→ **Try it**
Which lines of the entries below run from the one holding "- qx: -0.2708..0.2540" to the one holding "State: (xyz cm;", inclusive? Set down exactly those lines and no others.

(Collected data entries)
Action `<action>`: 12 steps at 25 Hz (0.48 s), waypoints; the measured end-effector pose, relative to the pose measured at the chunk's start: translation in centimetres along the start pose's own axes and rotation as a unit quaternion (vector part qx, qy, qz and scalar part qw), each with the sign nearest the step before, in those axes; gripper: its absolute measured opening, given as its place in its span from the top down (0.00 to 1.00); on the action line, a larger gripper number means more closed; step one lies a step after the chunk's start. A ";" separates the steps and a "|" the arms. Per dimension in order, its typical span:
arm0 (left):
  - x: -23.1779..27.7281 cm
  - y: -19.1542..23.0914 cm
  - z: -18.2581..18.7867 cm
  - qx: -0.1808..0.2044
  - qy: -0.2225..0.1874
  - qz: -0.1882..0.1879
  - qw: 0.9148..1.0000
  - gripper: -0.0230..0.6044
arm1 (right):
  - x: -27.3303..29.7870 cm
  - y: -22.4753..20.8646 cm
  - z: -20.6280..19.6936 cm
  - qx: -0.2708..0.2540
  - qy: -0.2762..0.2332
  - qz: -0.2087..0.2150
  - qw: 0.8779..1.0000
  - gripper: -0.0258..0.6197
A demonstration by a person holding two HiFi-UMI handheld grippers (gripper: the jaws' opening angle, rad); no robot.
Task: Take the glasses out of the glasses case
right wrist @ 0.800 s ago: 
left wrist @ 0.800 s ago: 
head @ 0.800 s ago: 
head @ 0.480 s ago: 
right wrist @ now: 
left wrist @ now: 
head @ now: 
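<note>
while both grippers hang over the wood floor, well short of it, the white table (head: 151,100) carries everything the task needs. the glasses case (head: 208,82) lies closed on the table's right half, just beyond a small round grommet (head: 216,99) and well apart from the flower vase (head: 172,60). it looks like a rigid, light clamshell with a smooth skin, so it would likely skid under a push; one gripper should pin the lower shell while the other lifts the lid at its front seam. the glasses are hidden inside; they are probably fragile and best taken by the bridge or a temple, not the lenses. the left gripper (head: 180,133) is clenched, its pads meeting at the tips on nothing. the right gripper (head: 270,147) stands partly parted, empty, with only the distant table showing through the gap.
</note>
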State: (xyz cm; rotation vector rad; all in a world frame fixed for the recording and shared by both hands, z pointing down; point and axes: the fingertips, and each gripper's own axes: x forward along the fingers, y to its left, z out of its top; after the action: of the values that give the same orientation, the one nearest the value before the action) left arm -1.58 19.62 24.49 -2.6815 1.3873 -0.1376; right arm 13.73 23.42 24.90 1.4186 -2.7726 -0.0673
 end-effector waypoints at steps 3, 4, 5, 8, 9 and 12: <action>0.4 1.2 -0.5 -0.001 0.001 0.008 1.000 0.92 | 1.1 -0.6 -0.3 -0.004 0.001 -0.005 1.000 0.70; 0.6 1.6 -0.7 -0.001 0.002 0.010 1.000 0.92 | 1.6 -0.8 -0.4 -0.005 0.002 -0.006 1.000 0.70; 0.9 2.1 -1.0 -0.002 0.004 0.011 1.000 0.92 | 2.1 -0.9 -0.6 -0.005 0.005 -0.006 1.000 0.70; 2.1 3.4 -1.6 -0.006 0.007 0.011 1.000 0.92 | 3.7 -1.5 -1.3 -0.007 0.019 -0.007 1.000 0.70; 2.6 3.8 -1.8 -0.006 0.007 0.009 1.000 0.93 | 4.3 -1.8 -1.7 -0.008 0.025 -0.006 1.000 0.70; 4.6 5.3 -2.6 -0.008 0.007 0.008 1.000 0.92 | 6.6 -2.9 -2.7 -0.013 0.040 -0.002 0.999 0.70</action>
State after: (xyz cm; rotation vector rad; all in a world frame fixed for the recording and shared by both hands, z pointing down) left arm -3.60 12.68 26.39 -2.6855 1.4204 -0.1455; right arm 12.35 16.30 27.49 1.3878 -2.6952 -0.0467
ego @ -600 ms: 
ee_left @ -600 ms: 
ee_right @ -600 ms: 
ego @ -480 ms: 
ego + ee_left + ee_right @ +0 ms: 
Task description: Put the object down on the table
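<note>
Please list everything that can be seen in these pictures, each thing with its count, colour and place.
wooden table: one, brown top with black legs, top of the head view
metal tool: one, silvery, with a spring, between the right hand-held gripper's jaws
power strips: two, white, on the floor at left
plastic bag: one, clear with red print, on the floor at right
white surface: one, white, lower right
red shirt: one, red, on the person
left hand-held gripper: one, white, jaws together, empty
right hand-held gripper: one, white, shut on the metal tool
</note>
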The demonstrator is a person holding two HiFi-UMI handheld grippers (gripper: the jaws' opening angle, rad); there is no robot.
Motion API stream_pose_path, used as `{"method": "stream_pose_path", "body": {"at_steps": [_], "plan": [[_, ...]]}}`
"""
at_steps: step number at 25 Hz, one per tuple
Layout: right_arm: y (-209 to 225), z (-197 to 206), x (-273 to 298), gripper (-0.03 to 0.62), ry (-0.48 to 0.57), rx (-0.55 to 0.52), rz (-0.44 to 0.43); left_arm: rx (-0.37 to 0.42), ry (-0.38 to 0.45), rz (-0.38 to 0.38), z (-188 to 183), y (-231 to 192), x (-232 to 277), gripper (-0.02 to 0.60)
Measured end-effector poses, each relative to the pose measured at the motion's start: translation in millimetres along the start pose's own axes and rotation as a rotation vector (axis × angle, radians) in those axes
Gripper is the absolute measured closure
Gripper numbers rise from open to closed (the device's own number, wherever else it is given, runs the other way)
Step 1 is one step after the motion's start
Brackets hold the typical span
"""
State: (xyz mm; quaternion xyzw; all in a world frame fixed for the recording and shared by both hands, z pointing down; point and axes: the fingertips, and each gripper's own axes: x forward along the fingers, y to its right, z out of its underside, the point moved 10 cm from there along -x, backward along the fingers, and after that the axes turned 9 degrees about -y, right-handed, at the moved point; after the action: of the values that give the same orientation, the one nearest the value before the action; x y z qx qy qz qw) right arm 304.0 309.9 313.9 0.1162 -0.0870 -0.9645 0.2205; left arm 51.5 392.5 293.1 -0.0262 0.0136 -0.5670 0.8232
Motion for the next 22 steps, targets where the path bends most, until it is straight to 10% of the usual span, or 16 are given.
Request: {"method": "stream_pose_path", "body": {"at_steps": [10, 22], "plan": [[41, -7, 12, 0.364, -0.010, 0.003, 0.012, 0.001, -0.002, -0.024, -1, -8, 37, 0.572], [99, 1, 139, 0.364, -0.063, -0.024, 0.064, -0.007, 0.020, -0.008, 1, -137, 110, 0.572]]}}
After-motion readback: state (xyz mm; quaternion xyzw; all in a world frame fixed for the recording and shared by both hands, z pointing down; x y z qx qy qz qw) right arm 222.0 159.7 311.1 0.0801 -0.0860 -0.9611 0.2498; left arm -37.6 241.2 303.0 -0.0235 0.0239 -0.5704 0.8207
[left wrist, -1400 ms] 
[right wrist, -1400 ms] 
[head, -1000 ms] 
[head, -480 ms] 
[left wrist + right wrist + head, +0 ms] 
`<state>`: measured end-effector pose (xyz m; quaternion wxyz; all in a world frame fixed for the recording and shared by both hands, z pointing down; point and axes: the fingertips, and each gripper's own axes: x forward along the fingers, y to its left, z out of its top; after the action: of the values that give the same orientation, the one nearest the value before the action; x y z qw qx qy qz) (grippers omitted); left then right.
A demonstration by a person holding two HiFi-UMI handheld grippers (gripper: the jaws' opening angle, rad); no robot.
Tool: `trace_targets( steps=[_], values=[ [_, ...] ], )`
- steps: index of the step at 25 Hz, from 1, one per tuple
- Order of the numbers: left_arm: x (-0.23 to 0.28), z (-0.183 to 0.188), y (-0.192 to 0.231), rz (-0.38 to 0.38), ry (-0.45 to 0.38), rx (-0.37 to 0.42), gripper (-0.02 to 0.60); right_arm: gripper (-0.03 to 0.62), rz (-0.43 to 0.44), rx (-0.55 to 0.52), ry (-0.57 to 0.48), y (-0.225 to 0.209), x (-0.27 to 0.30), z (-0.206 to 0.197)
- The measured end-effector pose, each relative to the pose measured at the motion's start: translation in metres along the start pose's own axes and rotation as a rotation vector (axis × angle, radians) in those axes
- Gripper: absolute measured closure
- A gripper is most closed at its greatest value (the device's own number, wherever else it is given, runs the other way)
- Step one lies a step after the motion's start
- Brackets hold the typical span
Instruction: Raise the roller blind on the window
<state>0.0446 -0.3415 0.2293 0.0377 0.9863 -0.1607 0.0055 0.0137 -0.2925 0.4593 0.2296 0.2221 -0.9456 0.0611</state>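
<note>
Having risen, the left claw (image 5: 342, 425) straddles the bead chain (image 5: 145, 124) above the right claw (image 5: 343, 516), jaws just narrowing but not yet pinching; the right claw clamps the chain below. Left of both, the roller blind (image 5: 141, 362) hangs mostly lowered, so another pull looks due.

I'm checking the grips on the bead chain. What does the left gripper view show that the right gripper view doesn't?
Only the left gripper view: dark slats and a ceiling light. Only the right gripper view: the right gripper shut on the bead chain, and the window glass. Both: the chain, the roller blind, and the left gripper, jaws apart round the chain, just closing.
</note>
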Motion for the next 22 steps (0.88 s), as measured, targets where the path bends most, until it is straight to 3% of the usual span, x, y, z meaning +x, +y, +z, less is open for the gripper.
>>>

→ **Task result**
  - qx: -0.2708..0.2540
  - qy: -0.2762..0.2332
  - qz: -0.2087..0.2150
  - qw: 0.8779..1.0000
  - gripper: -0.0258..0.6197
A demonstration by a person holding two HiFi-UMI handheld grippers (gripper: the jaws' opening angle, rad); no robot.
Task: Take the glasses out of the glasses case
right wrist @ 0.800 s ago: 
left wrist @ 0.800 s ago: 
head @ 0.800 s ago: 
head @ 0.480 s ago: 
right wrist @ now: 
left wrist @ now: 
head @ now: 
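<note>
while both grippers hang over the wood floor, well short of it, the white table (head: 151,100) carries everything the task needs. the glasses case (head: 208,82) lies closed on the table's right half, just beyond a small round grommet (head: 216,99) and well apart from the flower vase (head: 172,60). it looks like a rigid, light clamshell with a smooth skin, so it would likely skid under a push; one gripper should pin the lower shell while the other lifts the lid at its front seam. the glasses are hidden inside; they are probably fragile and best taken by the bridge or a temple, not the lenses. the left gripper (head: 180,133) is clenched, its pads meeting at the tips on nothing. the right gripper (head: 270,147) stands partly parted, empty, with only the distant table showing through the gap.
</note>
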State: (xyz cm; rotation vector rad; all in a world frame fixed for the recording and shared by both hands, z pointing down; point and axes: the fingertips, and each gripper's own axes: x forward along the fingers, y to its left, z out of its top; after the action: of the values that give the same orientation, the one nearest the value before the action) left arm -1.58 19.62 24.49 -2.6815 1.3873 -0.1376; right arm 13.73 23.42 24.90 1.4186 -2.7726 -0.0673

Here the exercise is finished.